**Problem requirements:** Your task is to retype the listing word for word.

**Stored data:**
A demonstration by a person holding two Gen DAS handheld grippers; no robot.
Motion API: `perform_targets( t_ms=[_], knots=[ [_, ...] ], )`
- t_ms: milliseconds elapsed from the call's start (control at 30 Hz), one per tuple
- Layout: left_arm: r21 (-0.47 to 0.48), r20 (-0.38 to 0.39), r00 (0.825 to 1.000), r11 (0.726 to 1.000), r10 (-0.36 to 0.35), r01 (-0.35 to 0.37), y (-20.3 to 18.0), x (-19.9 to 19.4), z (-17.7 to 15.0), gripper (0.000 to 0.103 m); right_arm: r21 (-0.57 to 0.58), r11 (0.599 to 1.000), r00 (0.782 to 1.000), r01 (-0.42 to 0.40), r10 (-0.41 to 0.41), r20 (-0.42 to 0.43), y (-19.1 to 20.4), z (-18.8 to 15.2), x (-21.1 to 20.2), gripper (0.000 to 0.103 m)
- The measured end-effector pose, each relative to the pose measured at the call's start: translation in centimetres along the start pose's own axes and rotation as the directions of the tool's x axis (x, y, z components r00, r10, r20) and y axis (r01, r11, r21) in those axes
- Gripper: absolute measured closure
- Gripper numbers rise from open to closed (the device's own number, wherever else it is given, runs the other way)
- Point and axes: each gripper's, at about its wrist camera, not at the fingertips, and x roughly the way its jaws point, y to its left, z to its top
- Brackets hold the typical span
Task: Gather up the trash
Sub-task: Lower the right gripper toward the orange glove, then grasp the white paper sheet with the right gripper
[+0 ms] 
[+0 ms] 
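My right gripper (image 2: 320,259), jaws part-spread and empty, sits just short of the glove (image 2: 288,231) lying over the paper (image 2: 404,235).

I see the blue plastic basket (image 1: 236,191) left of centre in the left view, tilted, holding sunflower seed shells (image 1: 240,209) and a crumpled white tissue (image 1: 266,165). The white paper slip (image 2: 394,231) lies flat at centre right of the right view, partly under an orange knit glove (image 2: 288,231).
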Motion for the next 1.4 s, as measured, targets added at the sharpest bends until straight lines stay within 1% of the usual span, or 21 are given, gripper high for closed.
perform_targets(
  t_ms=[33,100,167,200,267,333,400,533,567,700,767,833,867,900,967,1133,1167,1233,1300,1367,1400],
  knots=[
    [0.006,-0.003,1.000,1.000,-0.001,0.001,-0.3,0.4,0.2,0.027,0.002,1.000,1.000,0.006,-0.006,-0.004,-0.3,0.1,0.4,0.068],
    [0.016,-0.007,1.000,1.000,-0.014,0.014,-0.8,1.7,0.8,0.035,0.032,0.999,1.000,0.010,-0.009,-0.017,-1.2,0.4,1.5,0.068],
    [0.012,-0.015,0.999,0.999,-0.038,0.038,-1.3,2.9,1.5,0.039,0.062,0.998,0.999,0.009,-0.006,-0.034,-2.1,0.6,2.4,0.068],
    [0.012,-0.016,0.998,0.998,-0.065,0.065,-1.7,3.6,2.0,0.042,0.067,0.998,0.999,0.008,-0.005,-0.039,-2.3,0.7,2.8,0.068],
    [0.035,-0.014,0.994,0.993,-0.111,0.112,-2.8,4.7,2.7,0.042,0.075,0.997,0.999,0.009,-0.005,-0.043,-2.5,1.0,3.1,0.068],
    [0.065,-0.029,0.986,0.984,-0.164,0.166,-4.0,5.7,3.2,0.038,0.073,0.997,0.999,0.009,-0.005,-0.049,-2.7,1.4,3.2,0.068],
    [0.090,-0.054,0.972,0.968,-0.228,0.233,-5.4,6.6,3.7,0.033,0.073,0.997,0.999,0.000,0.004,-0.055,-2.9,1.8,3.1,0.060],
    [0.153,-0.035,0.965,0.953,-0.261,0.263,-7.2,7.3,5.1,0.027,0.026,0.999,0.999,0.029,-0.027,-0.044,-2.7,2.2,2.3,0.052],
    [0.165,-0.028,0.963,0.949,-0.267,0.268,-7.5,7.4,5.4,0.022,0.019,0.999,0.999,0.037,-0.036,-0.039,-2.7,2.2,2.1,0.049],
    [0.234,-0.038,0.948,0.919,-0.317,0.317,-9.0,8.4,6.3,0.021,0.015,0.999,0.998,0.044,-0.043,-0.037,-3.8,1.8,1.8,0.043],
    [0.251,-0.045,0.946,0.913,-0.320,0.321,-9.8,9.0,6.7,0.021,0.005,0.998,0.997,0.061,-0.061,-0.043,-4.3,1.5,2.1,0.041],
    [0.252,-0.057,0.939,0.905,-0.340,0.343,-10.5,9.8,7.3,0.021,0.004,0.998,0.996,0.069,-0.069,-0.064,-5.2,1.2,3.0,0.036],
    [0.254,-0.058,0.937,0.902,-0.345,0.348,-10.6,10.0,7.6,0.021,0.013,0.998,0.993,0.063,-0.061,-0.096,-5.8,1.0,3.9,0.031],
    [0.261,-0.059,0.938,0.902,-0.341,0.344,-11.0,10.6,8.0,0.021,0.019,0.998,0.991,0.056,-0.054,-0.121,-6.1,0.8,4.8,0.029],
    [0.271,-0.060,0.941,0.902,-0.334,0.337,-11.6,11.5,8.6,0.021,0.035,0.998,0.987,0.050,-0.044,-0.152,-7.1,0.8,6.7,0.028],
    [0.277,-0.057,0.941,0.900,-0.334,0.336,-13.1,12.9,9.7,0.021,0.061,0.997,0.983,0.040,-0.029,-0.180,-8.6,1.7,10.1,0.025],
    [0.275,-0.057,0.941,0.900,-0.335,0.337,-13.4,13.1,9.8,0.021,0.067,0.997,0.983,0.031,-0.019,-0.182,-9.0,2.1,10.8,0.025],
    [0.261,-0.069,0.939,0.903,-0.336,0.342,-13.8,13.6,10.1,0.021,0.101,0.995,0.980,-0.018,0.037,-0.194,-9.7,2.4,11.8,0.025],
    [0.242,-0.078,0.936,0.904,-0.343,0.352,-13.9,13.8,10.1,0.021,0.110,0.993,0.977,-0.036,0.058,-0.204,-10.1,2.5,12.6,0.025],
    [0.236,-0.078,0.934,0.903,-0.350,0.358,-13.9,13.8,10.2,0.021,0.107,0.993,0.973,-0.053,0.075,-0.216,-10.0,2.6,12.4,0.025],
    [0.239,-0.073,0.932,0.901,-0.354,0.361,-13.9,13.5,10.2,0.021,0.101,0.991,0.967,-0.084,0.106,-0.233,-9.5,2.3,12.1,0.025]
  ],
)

**Answer to this task:**
A demonstration by a person holding two Gen DAS handheld grippers; no robot.
Motion API: `perform_targets( t_ms=[_], knots=[ [_, ...] ], )`
- t_ms: milliseconds elapsed from the call's start (control at 30 Hz), one per tuple
- Layout: left_arm: r21 (-0.47 to 0.48), r20 (-0.38 to 0.39), r00 (0.825 to 1.000), r11 (0.726 to 1.000), r10 (-0.36 to 0.35), r01 (-0.35 to 0.37), y (-20.3 to 18.0), x (-19.9 to 19.4), z (-17.7 to 15.0), gripper (0.000 to 0.103 m); right_arm: r21 (-0.57 to 0.58), r11 (0.599 to 1.000), r00 (0.782 to 1.000), r01 (-0.42 to 0.40), r10 (-0.41 to 0.41), r20 (-0.42 to 0.43), y (-19.1 to 20.4), z (-18.8 to 15.2), x (-21.1 to 20.2), gripper (0.000 to 0.103 m)
- The measured end-effector pose, each relative to the pose measured at the call's start: translation in centimetres along the start pose's own axes and rotation as the directions of the tool's x axis (x, y, z components r00, r10, r20) and y axis (r01, r11, r21) in those axes
- Gripper: absolute measured closure
- Gripper numbers rise from open to closed (the device's own number, wherever else it is given, runs the other way)
- Point and axes: each gripper's, at about its wrist camera, not at the fingertips, and x roughly the way its jaws point, y to its left, z to its top
- Brackets hold the typical span
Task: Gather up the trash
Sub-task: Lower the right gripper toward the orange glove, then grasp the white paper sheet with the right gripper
[+0 ms] 
[+0 ms] 
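My right gripper (image 2: 320,259), jaws part-spread and empty, sits just short of the glove (image 2: 288,231) lying over the paper (image 2: 404,235).

I see the blue plastic basket (image 1: 236,191) left of centre in the left view, tilted, holding sunflower seed shells (image 1: 240,209) and a crumpled white tissue (image 1: 266,165). The white paper slip (image 2: 394,231) lies flat at centre right of the right view, partly under an orange knit glove (image 2: 288,231).
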Motion for the next 1.4 s, as measured, targets added at the sharpest bends until straight lines stay within 1% of the usual span, or 21 are given, gripper high for closed.
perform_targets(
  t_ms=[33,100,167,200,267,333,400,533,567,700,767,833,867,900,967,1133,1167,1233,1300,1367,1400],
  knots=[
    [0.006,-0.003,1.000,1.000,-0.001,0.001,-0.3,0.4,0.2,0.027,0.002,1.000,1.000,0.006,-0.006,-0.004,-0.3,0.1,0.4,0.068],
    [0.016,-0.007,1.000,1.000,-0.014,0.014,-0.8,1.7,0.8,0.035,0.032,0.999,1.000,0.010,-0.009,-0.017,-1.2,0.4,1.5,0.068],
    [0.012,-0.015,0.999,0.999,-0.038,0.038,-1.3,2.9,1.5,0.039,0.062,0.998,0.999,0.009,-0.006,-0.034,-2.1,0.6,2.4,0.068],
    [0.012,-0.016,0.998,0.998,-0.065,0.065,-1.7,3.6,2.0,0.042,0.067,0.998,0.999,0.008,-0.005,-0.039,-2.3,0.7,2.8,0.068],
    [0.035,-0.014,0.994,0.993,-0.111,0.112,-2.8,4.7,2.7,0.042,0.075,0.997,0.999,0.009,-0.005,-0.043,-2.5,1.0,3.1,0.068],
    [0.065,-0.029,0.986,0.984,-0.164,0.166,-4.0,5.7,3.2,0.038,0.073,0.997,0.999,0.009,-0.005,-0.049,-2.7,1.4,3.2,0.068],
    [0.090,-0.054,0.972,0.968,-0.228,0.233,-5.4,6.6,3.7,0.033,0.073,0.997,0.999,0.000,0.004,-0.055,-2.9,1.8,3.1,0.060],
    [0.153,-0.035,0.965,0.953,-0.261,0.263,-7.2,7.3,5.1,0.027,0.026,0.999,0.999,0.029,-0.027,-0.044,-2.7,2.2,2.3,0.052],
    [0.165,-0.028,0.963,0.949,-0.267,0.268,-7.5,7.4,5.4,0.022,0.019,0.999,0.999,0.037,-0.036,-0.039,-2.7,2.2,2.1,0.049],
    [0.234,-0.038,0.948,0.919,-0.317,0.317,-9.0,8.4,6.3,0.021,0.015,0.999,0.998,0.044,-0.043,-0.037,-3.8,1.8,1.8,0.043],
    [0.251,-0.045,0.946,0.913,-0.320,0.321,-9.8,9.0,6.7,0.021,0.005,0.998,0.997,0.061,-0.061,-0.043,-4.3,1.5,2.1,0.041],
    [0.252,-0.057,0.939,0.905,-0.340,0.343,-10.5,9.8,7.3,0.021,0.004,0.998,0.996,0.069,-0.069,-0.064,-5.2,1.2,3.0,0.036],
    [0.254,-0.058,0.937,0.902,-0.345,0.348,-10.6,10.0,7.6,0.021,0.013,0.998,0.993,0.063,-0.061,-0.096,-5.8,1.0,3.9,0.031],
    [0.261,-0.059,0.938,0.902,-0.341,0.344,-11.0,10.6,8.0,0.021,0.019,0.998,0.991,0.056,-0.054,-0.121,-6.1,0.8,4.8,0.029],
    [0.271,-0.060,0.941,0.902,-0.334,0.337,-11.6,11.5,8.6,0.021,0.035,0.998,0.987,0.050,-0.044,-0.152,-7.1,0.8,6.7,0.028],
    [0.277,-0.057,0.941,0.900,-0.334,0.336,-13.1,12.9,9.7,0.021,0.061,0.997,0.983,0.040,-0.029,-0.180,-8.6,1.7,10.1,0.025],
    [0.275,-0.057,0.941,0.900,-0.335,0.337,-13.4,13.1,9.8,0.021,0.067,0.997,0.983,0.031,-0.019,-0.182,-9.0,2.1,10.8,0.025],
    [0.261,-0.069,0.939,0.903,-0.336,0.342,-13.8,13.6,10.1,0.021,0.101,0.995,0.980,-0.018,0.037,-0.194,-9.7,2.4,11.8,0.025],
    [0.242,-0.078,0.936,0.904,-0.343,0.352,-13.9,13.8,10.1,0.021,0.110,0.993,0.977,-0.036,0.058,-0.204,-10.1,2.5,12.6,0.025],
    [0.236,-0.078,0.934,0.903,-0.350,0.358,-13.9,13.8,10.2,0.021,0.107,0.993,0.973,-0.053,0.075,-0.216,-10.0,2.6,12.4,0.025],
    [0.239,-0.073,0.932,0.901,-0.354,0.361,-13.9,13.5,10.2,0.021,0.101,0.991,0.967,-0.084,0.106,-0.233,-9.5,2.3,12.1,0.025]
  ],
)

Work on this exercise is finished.